■ **Source data**
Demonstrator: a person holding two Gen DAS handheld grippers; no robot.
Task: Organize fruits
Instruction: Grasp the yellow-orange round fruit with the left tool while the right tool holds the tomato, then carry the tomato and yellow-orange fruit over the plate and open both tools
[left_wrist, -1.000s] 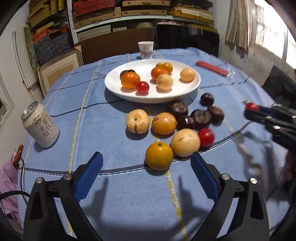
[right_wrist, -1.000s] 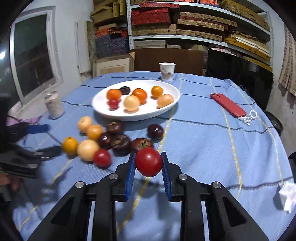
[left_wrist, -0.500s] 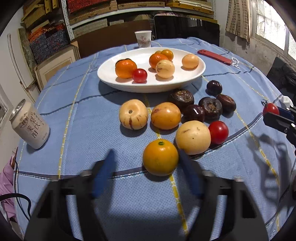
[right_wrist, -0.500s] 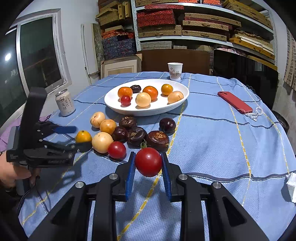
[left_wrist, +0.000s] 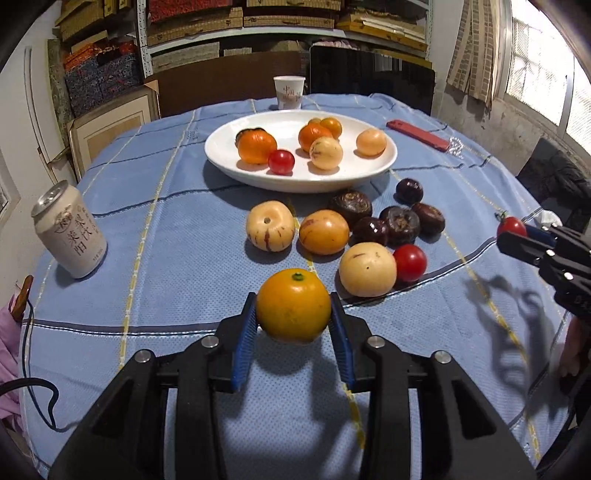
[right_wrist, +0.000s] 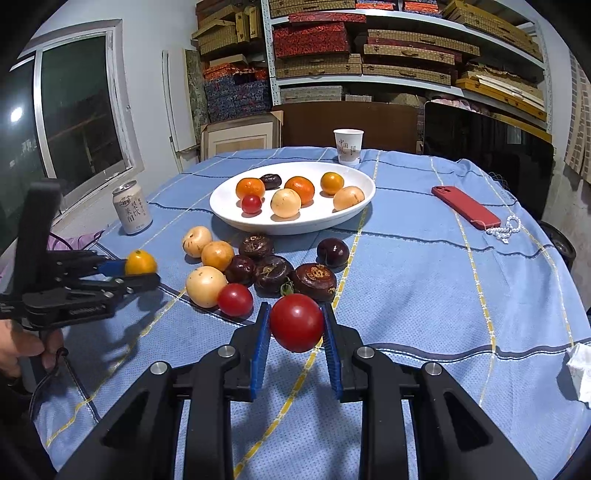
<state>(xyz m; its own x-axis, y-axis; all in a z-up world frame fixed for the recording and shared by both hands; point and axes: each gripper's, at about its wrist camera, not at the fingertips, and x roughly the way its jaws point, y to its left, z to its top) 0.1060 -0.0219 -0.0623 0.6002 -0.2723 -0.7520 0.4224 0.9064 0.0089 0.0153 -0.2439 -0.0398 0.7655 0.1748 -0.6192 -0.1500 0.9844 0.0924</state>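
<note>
My left gripper (left_wrist: 293, 298) has its blue pads against both sides of an orange (left_wrist: 293, 304) near the table's front, and its jaws are closing on it. The right wrist view shows that orange (right_wrist: 140, 261) at the left gripper's (right_wrist: 125, 275) tip. My right gripper (right_wrist: 295, 306) is shut on a red tomato (right_wrist: 296, 323) held above the blue cloth. The white plate (left_wrist: 258, 173) behind holds several fruits. Loose pale, orange and dark brown fruits and another tomato (left_wrist: 409, 262) lie between the plate and the grippers.
A drink can (left_wrist: 70, 236) stands at the left edge. A paper cup (left_wrist: 289, 92) is behind the plate. A red phone (left_wrist: 417, 134) with beads lies at the right, and a crumpled tissue (right_wrist: 580, 369) at the near right. Shelves of boxes line the back wall.
The left gripper's wide-open jaws moved forward around the orange and came together on its sides. The right gripper stayed shut on the tomato and hardly moved.
</note>
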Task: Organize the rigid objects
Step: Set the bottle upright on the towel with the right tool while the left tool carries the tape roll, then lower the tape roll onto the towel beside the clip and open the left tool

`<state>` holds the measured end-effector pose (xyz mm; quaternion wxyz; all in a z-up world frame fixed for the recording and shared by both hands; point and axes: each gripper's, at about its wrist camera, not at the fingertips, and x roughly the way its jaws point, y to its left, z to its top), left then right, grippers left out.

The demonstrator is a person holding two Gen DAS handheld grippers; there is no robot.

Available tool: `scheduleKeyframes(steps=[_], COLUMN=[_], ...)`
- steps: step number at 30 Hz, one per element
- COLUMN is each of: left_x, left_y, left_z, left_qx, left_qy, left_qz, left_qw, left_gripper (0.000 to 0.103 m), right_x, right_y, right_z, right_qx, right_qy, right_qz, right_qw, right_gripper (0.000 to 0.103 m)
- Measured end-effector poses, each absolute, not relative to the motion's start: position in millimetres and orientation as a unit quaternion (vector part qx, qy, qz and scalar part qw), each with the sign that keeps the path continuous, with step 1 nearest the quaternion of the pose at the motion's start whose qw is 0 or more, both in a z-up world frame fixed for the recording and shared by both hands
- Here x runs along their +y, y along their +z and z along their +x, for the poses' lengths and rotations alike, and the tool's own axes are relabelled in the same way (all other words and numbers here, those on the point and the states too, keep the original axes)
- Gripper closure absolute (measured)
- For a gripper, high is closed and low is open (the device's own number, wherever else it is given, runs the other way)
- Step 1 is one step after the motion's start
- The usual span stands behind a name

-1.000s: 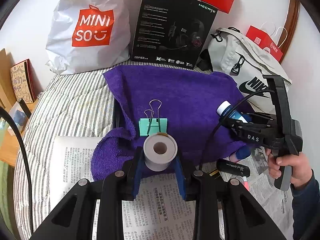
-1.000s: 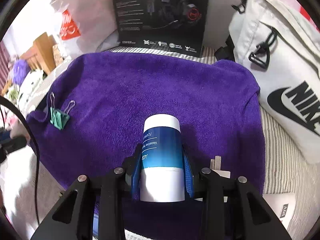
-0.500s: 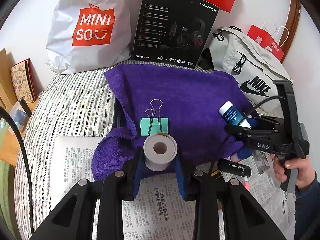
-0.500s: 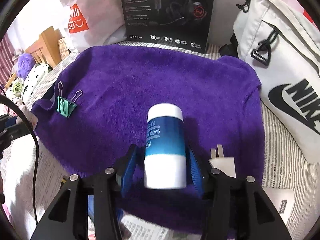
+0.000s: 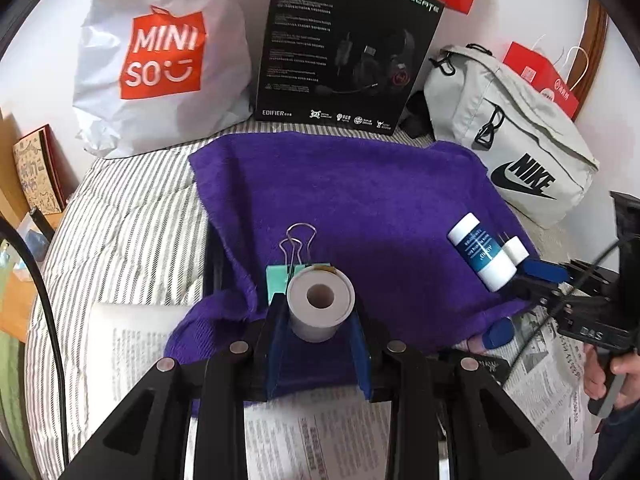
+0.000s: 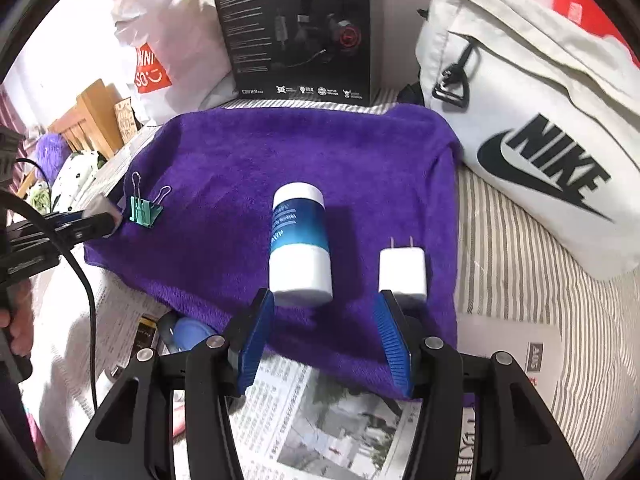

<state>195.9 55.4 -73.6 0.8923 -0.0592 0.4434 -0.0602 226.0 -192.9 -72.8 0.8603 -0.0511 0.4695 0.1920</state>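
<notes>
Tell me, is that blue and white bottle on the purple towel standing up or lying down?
Lying down: the blue and white bottle rests on its side on the purple towel.

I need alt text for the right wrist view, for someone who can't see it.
The right gripper hangs open just behind a blue and white bottle lying on a purple towel, a white charger beside it. A green binder clip lies at the towel's left edge.

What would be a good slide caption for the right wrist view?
Right gripper open just behind a blue-and-white bottle lying beside a white charger on the purple towel.
</notes>
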Motion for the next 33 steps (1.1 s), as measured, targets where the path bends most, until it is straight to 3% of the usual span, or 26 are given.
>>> scheduleKeyframes(steps=[26, 31, 33], left_x=[50.7, 51.1, 51.2], left_y=[-96.3, -94.1, -92.4], left_z=[211.4, 207.9, 206.4], left_qx=[0.469, 0.471, 0.473], left_qy=[-0.048, -0.038, -0.045], left_qz=[-0.039, -0.037, -0.042], left_qw=[0.881, 0.880, 0.879], left_gripper=[0.074, 0.065, 0.056], right_x=[-200.7, -201.2, -201.2], right_y=[-44.7, -46.2, -46.5], right_z=[172.5, 164.6, 160.0], right_qx=[0.444, 0.449, 0.449], right_qy=[0.224, 0.227, 0.227], right_qz=[-0.026, -0.026, -0.027], right_qw=[0.867, 0.864, 0.864], right_gripper=[0.049, 0.049, 0.049])
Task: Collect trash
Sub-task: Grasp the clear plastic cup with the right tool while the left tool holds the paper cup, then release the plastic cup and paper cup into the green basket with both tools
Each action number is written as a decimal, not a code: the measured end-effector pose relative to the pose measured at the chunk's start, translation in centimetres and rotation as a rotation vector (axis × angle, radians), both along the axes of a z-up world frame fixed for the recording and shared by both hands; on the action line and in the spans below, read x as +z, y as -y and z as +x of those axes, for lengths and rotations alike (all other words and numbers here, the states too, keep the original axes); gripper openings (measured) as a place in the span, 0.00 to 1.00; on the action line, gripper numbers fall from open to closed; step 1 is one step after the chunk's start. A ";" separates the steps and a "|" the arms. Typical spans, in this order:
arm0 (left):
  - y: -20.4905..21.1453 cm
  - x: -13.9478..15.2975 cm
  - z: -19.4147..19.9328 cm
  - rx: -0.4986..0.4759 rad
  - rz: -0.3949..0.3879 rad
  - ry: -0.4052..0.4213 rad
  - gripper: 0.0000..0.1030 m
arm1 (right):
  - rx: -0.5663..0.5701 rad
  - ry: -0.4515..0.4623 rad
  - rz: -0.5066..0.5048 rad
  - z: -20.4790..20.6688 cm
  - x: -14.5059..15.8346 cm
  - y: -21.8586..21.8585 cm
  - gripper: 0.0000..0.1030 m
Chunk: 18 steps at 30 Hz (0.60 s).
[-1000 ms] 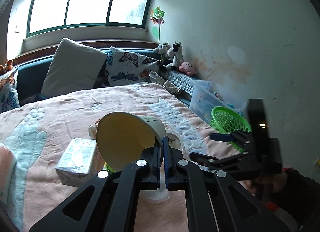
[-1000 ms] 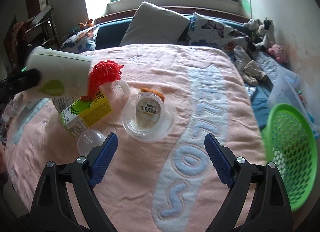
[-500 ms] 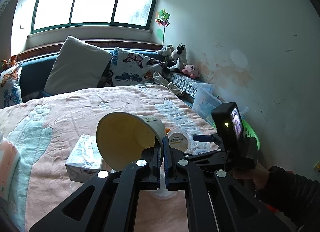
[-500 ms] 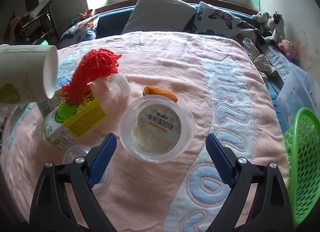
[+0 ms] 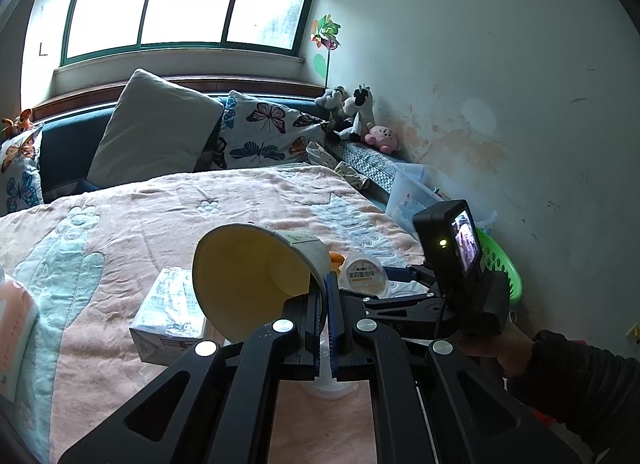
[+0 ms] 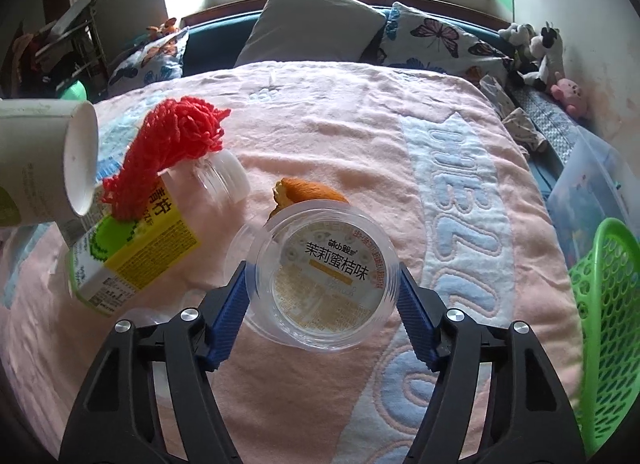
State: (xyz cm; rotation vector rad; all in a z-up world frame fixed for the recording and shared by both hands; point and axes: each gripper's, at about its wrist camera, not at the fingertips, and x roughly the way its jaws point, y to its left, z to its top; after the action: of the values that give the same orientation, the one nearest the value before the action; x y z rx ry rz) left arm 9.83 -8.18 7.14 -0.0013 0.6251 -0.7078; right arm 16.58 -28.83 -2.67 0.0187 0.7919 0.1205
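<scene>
Closing on the clear plastic tub (image 6: 325, 278), the right tongs (image 6: 322, 290) have a blue pad at either side of its rim, the jaws still a little short of a firm press as far as I can judge; the tub lies on the pink bedspread (image 6: 328, 120) with its printed lid facing up; the left tongs (image 5: 325, 320) are pinched right down on the wall of a paper cup (image 5: 256, 276), held tipped on its side above the bed with its mouth toward the camera.

The step in hand looks like the pickup of the tub; the next move calls for the pads to seat squarely on the slick, springy rim before any lift, then a carry to the green basket (image 6: 608, 312) at the bed's right edge.

Just beyond the tub lies a piece of orange peel (image 6: 308, 192); to the left a juice carton (image 6: 132, 260) lies on its side with a red mesh net (image 6: 176, 144) draped over it, and a clear bottle (image 6: 220, 176) beside that.

The basket is cut off by the frame; a small clear cup under the right tongs' left arm is mostly hidden; whether the tub holds anything is hard to make out through the label.
</scene>
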 end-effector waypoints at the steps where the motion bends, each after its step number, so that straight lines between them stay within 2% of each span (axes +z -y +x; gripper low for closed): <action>1: 0.0 -0.1 0.1 -0.001 0.000 0.001 0.04 | -0.001 0.003 0.006 -0.2 0.2 0.1 0.67; 10: 2.4 0.2 0.2 -0.054 -0.010 -0.012 0.04 | -0.042 0.054 0.018 -3.9 2.8 2.4 0.67; 18: 7.4 0.7 0.0 -0.140 -0.021 -0.025 0.04 | -0.147 0.071 0.008 -8.0 3.8 7.9 0.67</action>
State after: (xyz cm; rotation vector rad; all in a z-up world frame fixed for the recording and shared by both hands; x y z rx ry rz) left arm 9.78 -15.58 7.82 0.0147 0.6466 -0.8509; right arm 8.57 -36.72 1.17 0.0791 0.7162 -0.0148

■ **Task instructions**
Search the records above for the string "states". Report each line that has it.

■ **Answer section**
- Here x runs along their +y, y along their +z and z along their +x, for the poses' lengths and rotations alike, and the tool's own axes are relabelled in the same way (all other words and numbers here, those on the point and the states too, keep the original axes)
Each action number is written as a decimal, not a code: the measured end-effector pose relative to the pose measured at the chunk's start, translation in centimetres and rotation as a rotation vector (axis × angle, radians), both along the axes of a z-up world frame fixed for the recording and shared by both hands; on the action line and in the spans below, read x as +z, y as -y and z as +x of those axes, for lengths and rotations alike (all other words and numbers here, the states too, keep the original axes); gripper openings (measured) as a place in the span, 0.00 to 1.00; on the action line, gripper numbers fall from open to closed; step 1 is one step after the chunk's start. A ";" separates the steps and a "|" the arms. Typical spans, in this order:

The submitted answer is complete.